Of Joy and Grief: Ripeness is All

Niharika Mukherjee

 

Keats’ poetry embodying the ‘material sublime’ in all its tremulous aspirations and tremendous vitality is a testimony to his celebration of life even in the depths of human anguish:

... life is but a day

A fragile dewdrop on its perilous way

From a tree’s summit ...

There is no release from this ceaseless rhythmic pattern of change except through the acceptance and reconciliation of contraries within oneself.

While the classical poet accepts with quiet resignation the continual farewell of earthly joys, the Romantic is perpetually in a quest for some permanent refuge that can bear the onslaught of Time, Decay and Change. Wordsworth in The Excursion seeks ‘stability without regret or fear’, ‘the central peace subsisting at the heart of endless agitation’. To Keats, however, this serenity of vision is born out of a contemplation of beauty implicit in the joy of the passing moment — ‘a pigeon tumbling in the clear summer day’, ‘light uplifting of a maiden’s veil’. This burst of lyrical joy in the poet’s sense of oneness with a beauty that is fast-fading involves a going out of the constraints of the self to other existences wherein the poet waits, watches and grows along with the flower, with the sparrow picking at the gravel and with the soul blossoming between the contradictions of life and death, between fulfilment and extinction.

‘The excellence of Art’, Keats affirms, ‘is its intensity, capable of making all disagreeables evaporate in their being in close relationship with Beauty and Truth’. The reality disclosed in King Lear may be tragic, but through a heightened awareness of the truth of existence reality becomes transformed utterly, giving birth to a ‘terrible beauty’ — a beauty not of soft colours and light, but that of a spectacle of human existence transfigured to universal truth. Loneliness, suffering, death seen in isolation in Isabella, St. Mark, Lamia is transmuted into a thread of continuity where flowering, fruition, death and immortality coalesce to form the girdle of Eternity. In the Endymion the search for an ideal glimpsed dimly in vision leads to a journey that ends in finding beauty through love and sympathy for a life rooted in the bounty of earth. While the Shelleyan Alastor is a lonely idealist, frustrated in his quest for the unattainable, Keats’s Endymion moves towards the knowledge that the actual world of human life must be accepted and that only through participation in that life can the ideal be achieved.

In Ode to a Nightingale the poet remains unsure of his grasp of the Truth, whether the realm of the nightingale or that of Man is the living reality. The world of ‘green darkness’, however enchanting, remains ‘forlorn’ and alien to mankind because it is not sanctioned by reality. The Keatsean instinct is to seek a particular sense-object experience and hence the search for beauty continues till it is realised in real, earthy life.

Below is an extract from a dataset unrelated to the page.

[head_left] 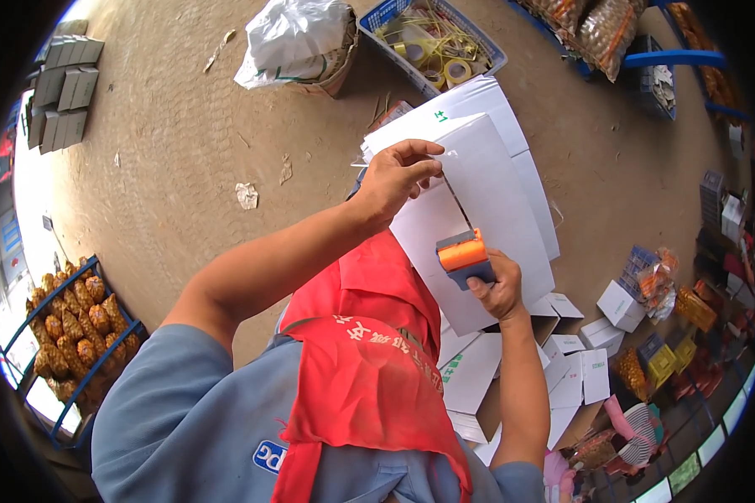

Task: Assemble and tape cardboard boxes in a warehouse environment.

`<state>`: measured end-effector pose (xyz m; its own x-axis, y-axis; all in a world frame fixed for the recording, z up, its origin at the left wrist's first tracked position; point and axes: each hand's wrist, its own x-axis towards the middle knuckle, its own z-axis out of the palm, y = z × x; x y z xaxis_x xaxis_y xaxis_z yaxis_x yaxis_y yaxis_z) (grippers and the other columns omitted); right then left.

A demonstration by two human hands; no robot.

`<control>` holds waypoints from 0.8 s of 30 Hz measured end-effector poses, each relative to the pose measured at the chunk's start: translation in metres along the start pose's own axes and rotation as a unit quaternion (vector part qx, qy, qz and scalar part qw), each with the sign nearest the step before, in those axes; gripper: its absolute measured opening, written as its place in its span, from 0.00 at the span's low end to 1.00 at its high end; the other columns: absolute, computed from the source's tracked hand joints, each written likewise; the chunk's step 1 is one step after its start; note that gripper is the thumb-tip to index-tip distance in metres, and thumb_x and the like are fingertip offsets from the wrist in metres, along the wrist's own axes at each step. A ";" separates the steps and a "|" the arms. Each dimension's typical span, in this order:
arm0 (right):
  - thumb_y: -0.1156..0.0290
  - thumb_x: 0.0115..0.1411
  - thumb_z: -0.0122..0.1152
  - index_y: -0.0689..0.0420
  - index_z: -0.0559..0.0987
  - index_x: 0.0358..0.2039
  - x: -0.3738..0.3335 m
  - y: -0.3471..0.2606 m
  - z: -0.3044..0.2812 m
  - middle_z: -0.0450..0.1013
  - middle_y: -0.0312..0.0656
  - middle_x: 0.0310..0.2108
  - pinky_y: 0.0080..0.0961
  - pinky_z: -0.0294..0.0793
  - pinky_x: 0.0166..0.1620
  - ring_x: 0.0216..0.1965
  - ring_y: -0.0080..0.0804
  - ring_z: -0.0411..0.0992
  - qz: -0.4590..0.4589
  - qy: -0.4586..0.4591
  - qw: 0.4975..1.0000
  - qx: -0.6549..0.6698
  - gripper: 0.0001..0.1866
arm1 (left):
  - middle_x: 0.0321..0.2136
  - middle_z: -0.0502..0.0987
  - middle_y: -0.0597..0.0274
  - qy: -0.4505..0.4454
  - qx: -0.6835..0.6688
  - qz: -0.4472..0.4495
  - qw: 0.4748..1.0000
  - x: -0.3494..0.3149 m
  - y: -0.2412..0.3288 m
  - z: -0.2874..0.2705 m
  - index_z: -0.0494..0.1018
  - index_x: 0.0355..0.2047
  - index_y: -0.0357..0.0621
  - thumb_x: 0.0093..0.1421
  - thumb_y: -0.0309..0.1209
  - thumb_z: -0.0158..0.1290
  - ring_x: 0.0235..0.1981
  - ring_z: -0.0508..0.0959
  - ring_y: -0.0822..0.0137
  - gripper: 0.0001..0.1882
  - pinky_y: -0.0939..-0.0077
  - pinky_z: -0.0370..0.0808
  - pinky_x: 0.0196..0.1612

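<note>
Brown floor (pixel 176 151): blue crate (pixel 497 60), plastic-topped container (pixel 335 82), crumpled scrap (pixel 247 196).

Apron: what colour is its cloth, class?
The apron is red, showing best in the head view.

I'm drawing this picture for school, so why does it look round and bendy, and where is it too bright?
Head view: the fisheye lens leaves a black rim and bends straight edges; head view, left: the bright patch above the orange-brown bundles is washed white; head view, middle: the tape dispenser and right hand look clear.
</note>
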<state>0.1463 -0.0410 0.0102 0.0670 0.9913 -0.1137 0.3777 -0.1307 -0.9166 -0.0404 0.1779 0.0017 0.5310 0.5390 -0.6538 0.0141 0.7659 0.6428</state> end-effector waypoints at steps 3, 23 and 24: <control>0.37 0.62 0.64 0.63 0.84 0.36 0.002 -0.003 -0.001 0.81 0.47 0.31 0.42 0.79 0.47 0.40 0.53 0.81 0.017 0.000 1.000 0.002 0.34 | 0.33 0.80 0.65 0.022 0.055 0.085 0.995 -0.004 -0.003 0.001 0.76 0.49 0.43 0.63 0.23 0.62 0.32 0.74 0.79 0.14 0.85 0.69 0.32; 0.37 0.60 0.69 0.66 0.83 0.31 0.008 -0.002 -0.006 0.78 0.41 0.24 0.25 0.76 0.31 0.25 0.26 0.76 0.211 0.021 0.952 0.222 0.36 | 0.30 0.74 0.65 0.005 0.006 0.231 0.973 0.025 0.011 -0.012 0.62 0.43 0.43 0.59 0.16 0.59 0.31 0.74 0.76 0.19 0.79 0.73 0.35; 0.37 0.61 0.68 0.66 0.83 0.30 0.011 -0.003 -0.006 0.78 0.40 0.23 0.25 0.76 0.30 0.24 0.26 0.76 0.207 0.026 0.951 0.228 0.36 | 0.30 0.75 0.64 0.004 -0.007 0.248 0.969 0.030 0.009 -0.013 0.62 0.44 0.44 0.59 0.16 0.61 0.30 0.74 0.76 0.20 0.81 0.71 0.32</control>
<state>0.1514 -0.0300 0.0143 0.1731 0.8529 -0.4925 -0.1298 -0.4759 -0.8699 -0.0352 0.2055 -0.0166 0.4632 0.8448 -0.2679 -0.2536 0.4160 0.8733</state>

The Ode on a Grecian Urn reconciles the contraries in the realm of Art. ‘The great end of poetry’, Keats writes, is ‘that it should be a friend to "soothe the cares and lift the thoughts of man".’

The urn as a work of art draws upon the well of life for its inspiration and allows us a glimpse into that region where mortal sufferings, desolation, overwhelming happiness without ‘life’s satiety’ are perceived in unison. The varied passions ranging from consummate joy to the torment of an aching heart are viewed in life in their fragmented, disjointed form. In the realm of art contraries melt into a unified pattern, easing the burden of mystery.

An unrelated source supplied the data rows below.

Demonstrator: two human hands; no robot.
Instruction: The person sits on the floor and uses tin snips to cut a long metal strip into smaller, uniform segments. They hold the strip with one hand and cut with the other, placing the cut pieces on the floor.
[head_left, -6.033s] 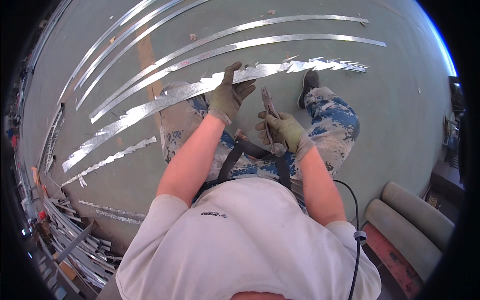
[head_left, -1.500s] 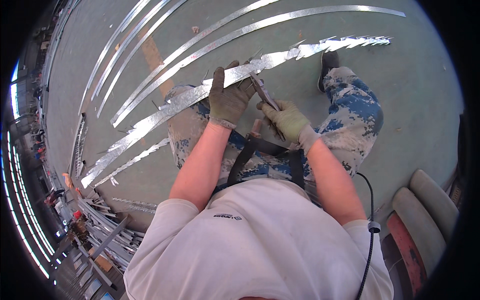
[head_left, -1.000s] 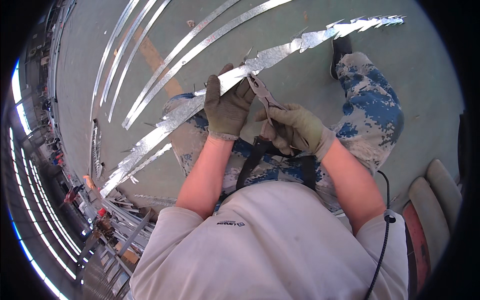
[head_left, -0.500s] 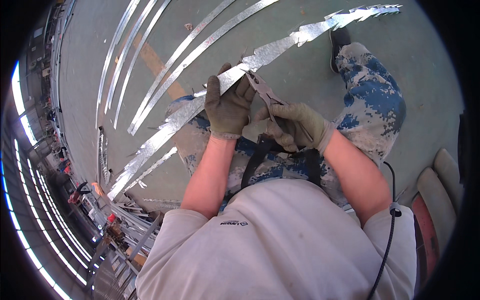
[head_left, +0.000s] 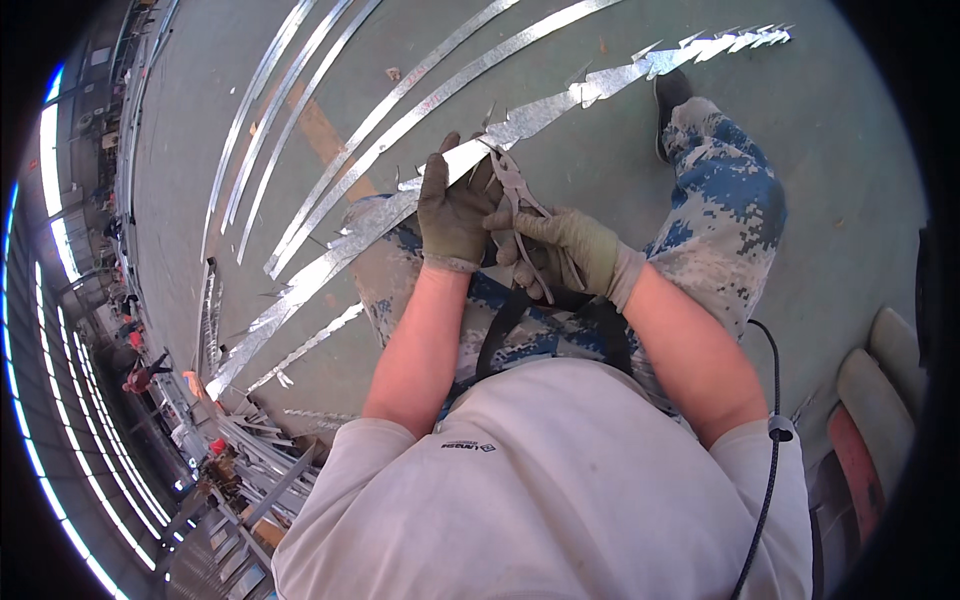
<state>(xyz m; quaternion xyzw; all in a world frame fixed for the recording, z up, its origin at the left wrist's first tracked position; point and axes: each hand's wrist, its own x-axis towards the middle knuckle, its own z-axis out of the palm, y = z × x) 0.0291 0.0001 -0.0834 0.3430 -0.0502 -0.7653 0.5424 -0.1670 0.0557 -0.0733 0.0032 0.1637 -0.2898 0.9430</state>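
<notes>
A long, shiny sheet-metal strip [head_left: 375,222] with notched, bent-up tabs runs slantwise from lower left to upper right across my lap. My left hand [head_left: 455,218], in a worn olive glove, cradles the strip's middle, thumb on the near left side and fingers curled round from beneath. In my right hand [head_left: 578,245], also gloved, is a pair of metal pliers [head_left: 511,180], gripped by the handles. The jaws sit at the strip's lower edge, just right of my left fingers. Whether they clamp the metal cannot be made out. Pointed tabs stand up near the jaws.
Several plain metal strips [head_left: 400,125] lie on the green floor at the upper left. A shorter notched piece [head_left: 310,343] rests by my left knee. Metal stock [head_left: 275,455] is piled at the lower left, with a distant person [head_left: 140,378] beyond. Padded seats [head_left: 875,410] stand at right.
My right hand has shifted left, closer to my left hand. The pliers have turned more upright, their jaws still by the strip's edge. My left hand keeps its hold.
</notes>
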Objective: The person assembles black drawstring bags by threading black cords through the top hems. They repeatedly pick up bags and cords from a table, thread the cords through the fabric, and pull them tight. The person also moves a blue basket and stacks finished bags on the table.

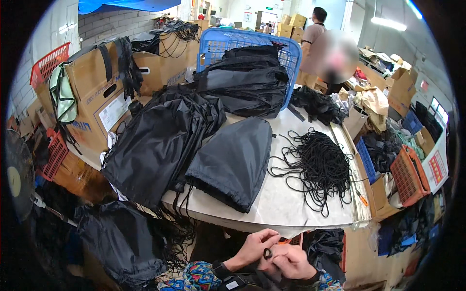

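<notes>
Right hand (292, 262), fingers pinched on small black fabric loop (265, 252), before near edge of white-topped counter (272, 213); left hand (250, 250) beside, fingers curled, grip unclear. Step seems loop handling; next move probably calls for fine two-handed control.

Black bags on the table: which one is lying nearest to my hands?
The front-centre bag, left of the cord heap: its lower edge comes nearest your left hand; the others lie farther left or behind.

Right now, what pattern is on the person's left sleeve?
The left sleeve has a multicoloured print, including blue and red, clearest in the head view.
</notes>
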The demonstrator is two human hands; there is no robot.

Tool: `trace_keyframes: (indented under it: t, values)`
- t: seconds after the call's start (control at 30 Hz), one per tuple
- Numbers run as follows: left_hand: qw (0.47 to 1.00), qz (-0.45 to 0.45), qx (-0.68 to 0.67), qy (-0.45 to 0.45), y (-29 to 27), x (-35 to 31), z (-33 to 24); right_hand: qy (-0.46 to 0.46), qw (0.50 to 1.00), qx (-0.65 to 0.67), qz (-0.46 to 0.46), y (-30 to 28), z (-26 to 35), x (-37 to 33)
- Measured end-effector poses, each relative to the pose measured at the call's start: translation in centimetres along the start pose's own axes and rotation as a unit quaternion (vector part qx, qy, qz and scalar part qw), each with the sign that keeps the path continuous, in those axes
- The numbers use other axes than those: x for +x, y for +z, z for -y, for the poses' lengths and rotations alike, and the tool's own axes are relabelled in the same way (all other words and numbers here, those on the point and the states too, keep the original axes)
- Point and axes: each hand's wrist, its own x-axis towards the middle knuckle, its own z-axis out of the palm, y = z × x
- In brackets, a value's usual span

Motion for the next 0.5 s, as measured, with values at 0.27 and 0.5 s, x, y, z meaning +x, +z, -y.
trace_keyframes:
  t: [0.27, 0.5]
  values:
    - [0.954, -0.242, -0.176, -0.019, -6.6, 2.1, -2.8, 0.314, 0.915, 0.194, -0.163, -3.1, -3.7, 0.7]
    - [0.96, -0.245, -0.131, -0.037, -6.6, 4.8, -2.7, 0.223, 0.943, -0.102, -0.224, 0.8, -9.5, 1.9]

In Ode to Autumn it is the seasons, a symbol of life, which gives truth to the conviction that forces of destruction are as native to the world as the forces of creation. Autumn is both Life and Death, seemingly participating in activity, yet above the cycles of Time and Decay. She is confined by the boundaries of Time, yet is lifted above the temporal, as ‘drows’d with the fume of poppies’, she prolongs the pause of the season. The poem is a poignant expression of that idea from the New Testament — ‘If it die, it brings forth much fruit.’

The leitmotif of ‘death is life’s high need’ runs through the works of Keats and gives it a special richness. The moment of the birth of an organism is also the moment of death. The one way of looking does not preclude the other: Ripeness is all. The ‘unusual intensity’ of his life, which had an element of folklore in it, brought him happiness, sorrow, peace and insight into a world enclosed in the ‘silent growth of flowers’, the stillness of the urn and the full-throated song of summer. His is a voice that lives beyond the pales of Time, linking the voice of ancestors to their children.